Tax treatment: financial traders

In the case of financial traders, etc an amount of tax, “the deferred tax”, is calculated according to one of two possible formulae.

Where the investor is chargeable in respect of interest on a “receipts basis” the formula —

A – B – C.

Where the investor is chargeable in respect of interest on an “accruals basis” the formula —

A – B.

In both cases —

A

is the tax due apart from this section.

B

is the tax due as if the “exchange” was not recognised for tax purposes but, in a case where the investor is charged on an accruals basis, it includes tax on interest accrued in that period.

C

is the tax on accrued interest earned but not yet received by the investor and which is built into A. This is because the market value at the date of exchange includes this accrued interest.

The “receipts basis” means any interest received in a chargeable period is brought into charge in that period.

The “accruals basis” means that interest earned though not necessarily received in a chargeable period is brought into charge. For example, where the chargeable period is a calendar year and interest of 10 is paid on 30 September each year, the amount brought into charge is the interest accrued from 1 January to 30 September in that year (7.50) plus a further amount of interest accrued between 1 October and 31 December in the same year (2.50). On an ongoing basis there should not be any material difference in the amounts brought into charge on either basis.

The formula A – B – C produces the correct result for persons assessable on a “receipts basis”, the purpose of which is to isolate what is known as the “clean price” gain (not including any accrued interest), calculate the tax on this and defer this amount of tax.

(3) The alternative formula A – B applies to persons chargeable to tax on interest on an “accruals basis”. The meaning of “B” in this situation is refined to ensure it includes the interest accrued in that chargeable period. In this situation both “A” and “B” contain the tax on interest accrued from the start of that chargeable period or the date of purchase of the old security, whichever is later, to the day the exchange takes place. The difference between A and B in these circumstances is, in fact, the tax on the “clean price” gain. It is, therefore, not necessary to include “C” in this formula.

(4) The calculation of accrued interest referred to in “C” is provided for.

(5) The investor may elect that these provisions apply and consequently the amount of “deferred tax” is excluded from the tax computation for the chargeable period in which the exchange takes place. This tax is deferred until the chargeable period in which the new securities are either disposed of or redeemed, whichever is earlier, and is payable in addition to the other tax due for that chargeable period. The rules of Self Assessment (Part 41A) apply accordingly.

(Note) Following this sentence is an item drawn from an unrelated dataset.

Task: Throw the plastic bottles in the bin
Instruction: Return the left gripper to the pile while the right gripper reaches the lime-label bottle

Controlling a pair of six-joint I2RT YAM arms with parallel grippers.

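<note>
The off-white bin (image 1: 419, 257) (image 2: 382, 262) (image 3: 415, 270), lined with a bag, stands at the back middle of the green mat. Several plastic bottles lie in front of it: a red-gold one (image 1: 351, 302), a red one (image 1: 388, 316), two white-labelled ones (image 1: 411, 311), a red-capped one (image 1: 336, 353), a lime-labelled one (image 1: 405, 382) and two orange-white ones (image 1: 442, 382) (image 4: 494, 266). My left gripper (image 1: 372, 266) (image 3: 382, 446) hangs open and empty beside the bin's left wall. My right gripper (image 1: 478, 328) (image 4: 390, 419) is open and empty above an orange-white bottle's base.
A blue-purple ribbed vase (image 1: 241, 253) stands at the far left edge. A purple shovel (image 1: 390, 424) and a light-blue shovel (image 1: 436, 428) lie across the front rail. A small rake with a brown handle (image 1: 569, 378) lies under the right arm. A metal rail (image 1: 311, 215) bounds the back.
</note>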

Tax treatment: Non-traders

(6) In the case of non-traders —

  • If an investor so elects, then, subject to section 815 (bond washing), the capital gains tax liability is calculated but deferred until either the new securities are sold or redeemed, whichever is earlier.
  • Section 815 applies to the accrued interest and, with the modified use of the section as referred to in paragraph (b), undertakings for collective investment and the life funds of life assurance companies are also included. The bondwashing legislation does not normally apply to undertakings for collective investment or the life funds of life assurance companies because of the special tax treatment which applies to these institutions. However, for the purposes of this exchange programme alone, such institution are effectively made subject to section 815 in order that the accrued interest can be charged to tax immediately.

Time limit for elections

(7) The election referred to in subsections (5) and (6) must be made within 2 years. This election affords an investor the option of applying this section to a particular transaction and so defer a tax liability. Otherwise any gain accruing on the exchange is taxed immediately. This latter option might be taken if the investor was likely to make a loss on the transaction.

Cessation

These special tax rules do not apply to bond exchanges which occur after 31 December, 1999.